Neural basis of visual perception and vision-based decision making

We examine the neural underpinning of the sensory-to-decisions transformation, with a particular interest in the impact of broadly defined contextual elements for the decision-making process. For this, we adopt behavioral paradigms where the integration of sensory evidence is selectively routed or gated by contextual elements, and where the confidence in the decision making is modulated by the availability of sensory evidence. Accordingly, we target cortical areas known to be involved in such computations and that are accessible with our methodologies, such as the visual, parietal, and (anterior) cingulate cortex.
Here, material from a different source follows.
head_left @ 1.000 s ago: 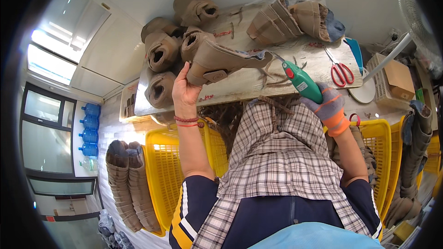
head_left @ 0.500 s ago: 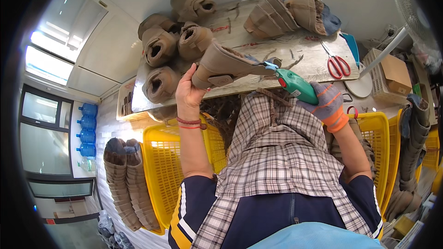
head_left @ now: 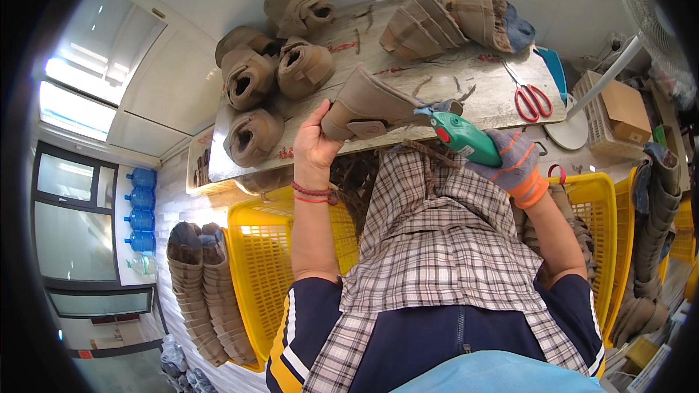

Capturing the large-scale neural dynamics with recurrent neural networks

Our preferred theoretical scaffolding is based on recurrent neural networks (RNNs) constrained to reproduce neural responses. By drawing statistical analogies between RNNs and neuronal circuits, and by reverse engineering the RNN dynamics to infer computations, we make testable dynamical predictions on how timely perturbations of specific functional groups and cell types can modify the population dynamics, and accordingly the animal’s decision-making process and behavioral output. Experimentally, we are adopting the mouse animal model and all-optical methods to record from, and simultaneously perturb neural responses in large cortical networks with single-cell spatial resolution. This is achieved through the integration of two-photon GCaMP imaging with a spatial-light modulator (SLM) for patterned optogenetic stimulation. Behavioral training is facilitated by our high-throughput, fully-automated training setups (Aoki et al., 2017).